To define a representation for an object, we must learn or define its features. Objects are often described in terms of their characteristic features like colour, size and weight. They can, however, also be described relative to other objects: colour similar to that of an Apple, moves like a Car and goes as fast as a Rabbit describes a green super car. Likewise, to describe a company, we can say that Exxon Mobil (oil and gas) is similar to Shell (oil and gas) and dissimilar to J.P. Morgan (bank). For audit purposes, it is important that the representation is explainable. Therefore, we designed the features as a vector of similarities between other companies. Formally, we represent the company x as a vector \(\phi _Y(x)\) of similarity measures (Wasserstein distance) with respect to a set of reference companies Y:

$$\begin{aligned} \phi _Y(x) = [W_1(x, y_1), W_1(x, y_2), \ldots , W_1(x, y_n)] \end{aligned}$$
(6)

where each \(W_1(.,.)\) measures the Wasserstein distance of company x with respect to company \(y_i \in Y\) represented as a vector (see the section on Wasserstein distance). We refer to k as the number of elements in the vector. We want to find a k such that we have sufficient expressiveness in the feature space to make useful comparisons between objects in various dimensions of interest—we aim to find a good representation. In the limit, k is equal to the number of networks. The problem, however, is that it is computationally expensive and, moreover, unnecessary because it does not increase the prediction accuracy (SM: Figure S7 shows converging behavior for \(k=64\) and \(k=128\)).

Reference set selection method

We represented each company as a vector of dissimilarities with respect to other companies. Assumming that we have a k-dimensional vector representation, that implies that we must select k reference networks. The selection of the reference networks can impact the expressiveness of the similarity vector. If we take, for example, a \(k=2\) dimensional vector, selecting two reference companies that are similar to each other, then this results effectively in a \(k=1\) dimensional vector because the company x will be equally similar to both companies in the reference set.
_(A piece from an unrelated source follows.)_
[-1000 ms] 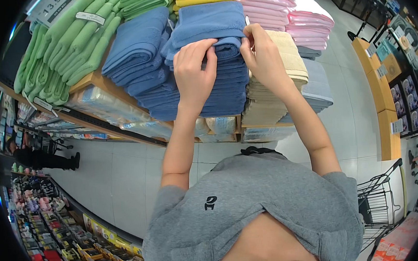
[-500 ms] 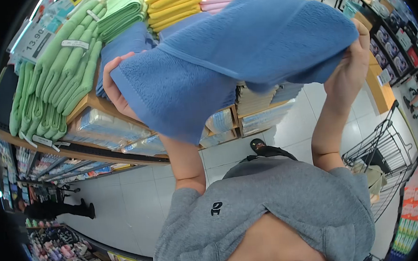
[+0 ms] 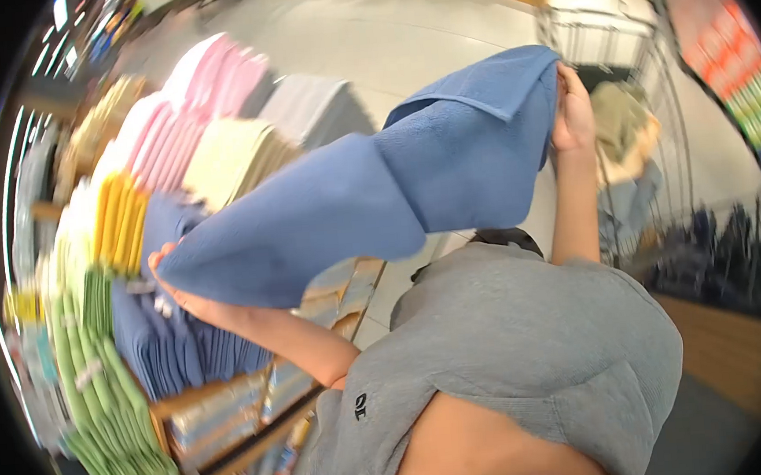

To avoid this, we therefore first computed the pairwise similarity between all pairs of networks. Then we applied a k-medoids algorithm to identify k clusters and selected the medoid as a reference network. This ensured that we selected networks that are not similar to each other. We used the k-medoids clustering algorithm implemented in Scikit-learn45 to find k optimal reference items. For the random selection we used a uniform selection probability to sample k networks from the total population.